Discounting the SOE Shareholder affiliate from the Class C vote
- There was no reason for the Court to discount or disregard the votes of the SOE Shareholder affiliate creditor. On the evidence, the creditor, a regulated investment manager, exercised its discretion in accordance with what it considered to be the best interests of its client, and acted in accordance with its conflict of interest policies. Any motivation to assist the affiliate SOE Shareholder was an additional rather than the predominant reason for it approving the plan. It was rational to allow the SOE Shareholders to retain at least 15% equity each as this increased the value of the plan consideration, and even if the plan was unfair, it was better than the alternative of liquidation.
Should the shareholder class have voted?
- The shareholders consented to the dilution of their shares by a shareholder resolution, and therefore it wasn’t necessary to convene a separate shareholders’ meeting to vote on the plan. The plan itself did not disapply the ordinary rights of the shareholders under the company’s articles and the Hong Kong Companies Ordinance without shareholder consent, which distinguished this case from Hurricane.
Treatment of creditor groups in the plan
- The departure in pari passu treatment of the creditor groups was justified as it produced a fair distribution of the benefits of the restructuring. The different treatment of the creditor groups was explained by their having different rights against other companies in the group and so would be anticipated to receive different recoveries. The company had tried to ensure that each class of creditor obtained a similar multiple of those recoveries in their share of the plan consideration.

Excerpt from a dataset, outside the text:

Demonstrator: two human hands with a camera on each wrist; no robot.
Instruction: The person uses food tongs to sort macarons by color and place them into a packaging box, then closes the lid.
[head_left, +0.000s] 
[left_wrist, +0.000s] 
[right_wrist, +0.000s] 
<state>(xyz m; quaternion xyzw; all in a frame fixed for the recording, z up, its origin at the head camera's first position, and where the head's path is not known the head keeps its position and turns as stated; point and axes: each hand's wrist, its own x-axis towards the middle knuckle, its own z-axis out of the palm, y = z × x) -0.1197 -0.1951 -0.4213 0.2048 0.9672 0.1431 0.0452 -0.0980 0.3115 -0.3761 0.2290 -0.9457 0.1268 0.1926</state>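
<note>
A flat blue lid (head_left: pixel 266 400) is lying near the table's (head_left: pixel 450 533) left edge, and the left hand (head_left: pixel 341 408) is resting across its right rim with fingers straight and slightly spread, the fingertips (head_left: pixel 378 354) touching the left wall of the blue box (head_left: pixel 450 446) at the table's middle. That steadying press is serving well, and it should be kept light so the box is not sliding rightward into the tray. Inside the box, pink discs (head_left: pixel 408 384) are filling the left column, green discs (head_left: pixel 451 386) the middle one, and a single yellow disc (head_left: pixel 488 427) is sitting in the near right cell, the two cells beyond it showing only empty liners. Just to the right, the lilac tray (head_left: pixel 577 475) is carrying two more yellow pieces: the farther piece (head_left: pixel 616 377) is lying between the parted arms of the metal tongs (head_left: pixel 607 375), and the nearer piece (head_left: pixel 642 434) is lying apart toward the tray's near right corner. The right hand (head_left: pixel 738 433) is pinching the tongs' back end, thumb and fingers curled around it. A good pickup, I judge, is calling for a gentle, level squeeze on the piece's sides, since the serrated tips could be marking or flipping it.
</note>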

Treatment of the shareholders
- The justification for treating the shareholders substantially better than they would do in the relevant alternative (and disproportionately so in relation to the creditors) was the positive impact on the value of the plan consideration of the SOE Shareholders maintaining minimum holdings of 15% each compared to any alternative plan which involved issuing more shares or convertible instruments to creditors. Following Adler, this was a good reason or proper basis for departing from a division of the benefits of a restructuring plan that is strictly proportionate to how the different classes of creditor and shareholder would fare in the relevant alternative.
- Comfort was given to Long Corridor via undertakings from the company to prevent the possibility of an increase in share price before conversions of the MCBs and thereby retention by them of an even greater percentage of the equity, and by the SOE Shareholders to retain their existing shareholdings for two years after the restructuring effective date.

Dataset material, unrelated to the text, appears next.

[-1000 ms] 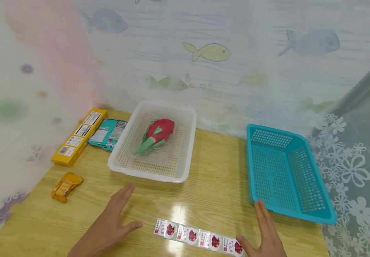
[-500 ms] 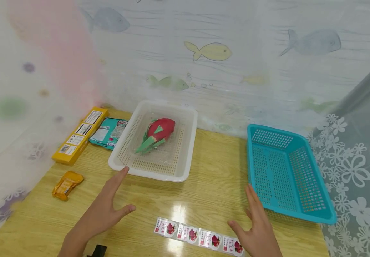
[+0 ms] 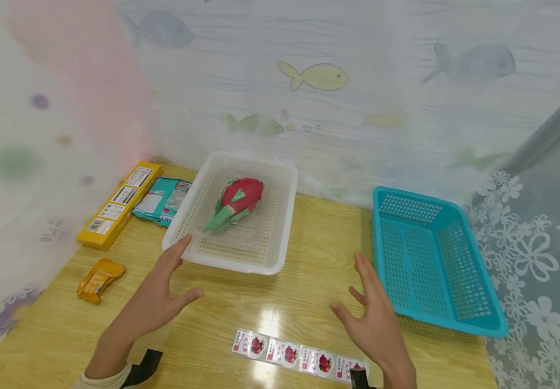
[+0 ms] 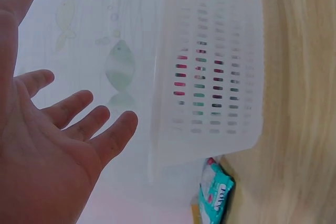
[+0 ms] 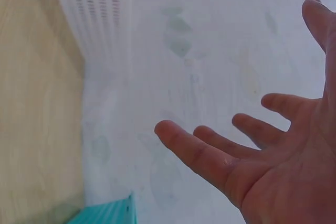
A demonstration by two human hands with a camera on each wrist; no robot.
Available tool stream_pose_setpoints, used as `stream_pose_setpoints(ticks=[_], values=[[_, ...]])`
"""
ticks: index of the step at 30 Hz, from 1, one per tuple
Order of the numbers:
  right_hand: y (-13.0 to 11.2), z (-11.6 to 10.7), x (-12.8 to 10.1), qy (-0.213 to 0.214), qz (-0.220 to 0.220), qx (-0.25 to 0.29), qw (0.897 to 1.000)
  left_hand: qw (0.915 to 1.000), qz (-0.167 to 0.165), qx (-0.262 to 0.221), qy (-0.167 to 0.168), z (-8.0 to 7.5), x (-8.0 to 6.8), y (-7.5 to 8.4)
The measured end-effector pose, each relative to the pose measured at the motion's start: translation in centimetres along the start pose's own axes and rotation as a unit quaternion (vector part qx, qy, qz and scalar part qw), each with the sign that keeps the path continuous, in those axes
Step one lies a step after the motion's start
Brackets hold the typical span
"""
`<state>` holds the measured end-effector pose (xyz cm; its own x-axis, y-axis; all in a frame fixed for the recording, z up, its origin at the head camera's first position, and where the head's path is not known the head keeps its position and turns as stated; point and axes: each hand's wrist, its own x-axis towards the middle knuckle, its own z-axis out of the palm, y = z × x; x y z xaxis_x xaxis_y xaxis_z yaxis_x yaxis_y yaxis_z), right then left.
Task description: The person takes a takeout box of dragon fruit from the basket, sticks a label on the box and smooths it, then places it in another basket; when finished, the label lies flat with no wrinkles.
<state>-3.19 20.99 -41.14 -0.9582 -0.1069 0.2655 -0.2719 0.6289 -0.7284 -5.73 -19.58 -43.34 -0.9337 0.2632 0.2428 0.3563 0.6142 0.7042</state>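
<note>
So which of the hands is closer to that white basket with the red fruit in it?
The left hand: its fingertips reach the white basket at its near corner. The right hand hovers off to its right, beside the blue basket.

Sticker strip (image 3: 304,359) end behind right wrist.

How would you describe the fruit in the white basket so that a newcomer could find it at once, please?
Start at the wooden table and find the white basket near its back edge, left of the teal basket. Inside it lies the dragon fruit. It is the only thing in either basket, bright red with green leafy tips.
</note>
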Motion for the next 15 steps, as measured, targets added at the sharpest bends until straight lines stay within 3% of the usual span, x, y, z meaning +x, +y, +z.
stream_pose_setpoints(ticks=[7,15], values=[[-1.2,0.3,2.6,-0.009,-0.035,0.033,0.999,0.9993,0.018,-0.033,0.003,-0.7,1.6,-0.2],[-2.3,0.9,4.9,-0.023,-0.045,0.058,0.997,0.9982,0.037,-0.047,0.007,-1.3,3.0,-0.5]])
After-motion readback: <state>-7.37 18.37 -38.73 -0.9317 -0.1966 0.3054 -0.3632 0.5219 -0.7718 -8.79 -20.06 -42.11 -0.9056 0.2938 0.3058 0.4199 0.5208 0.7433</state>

Was a better or fairer plan available?
- When considering whether the plan involves a fair distribution of the benefits of the restructuring the Court is entitled to ask whether a better or fairer plan is available. On the evidence before the Court there was no plan which could have been put forward which would provide a better return to creditors by giving them substantially more equity.
The Hong Kong scheme of arrangement is expected to be sanctioned on 19 February 2025.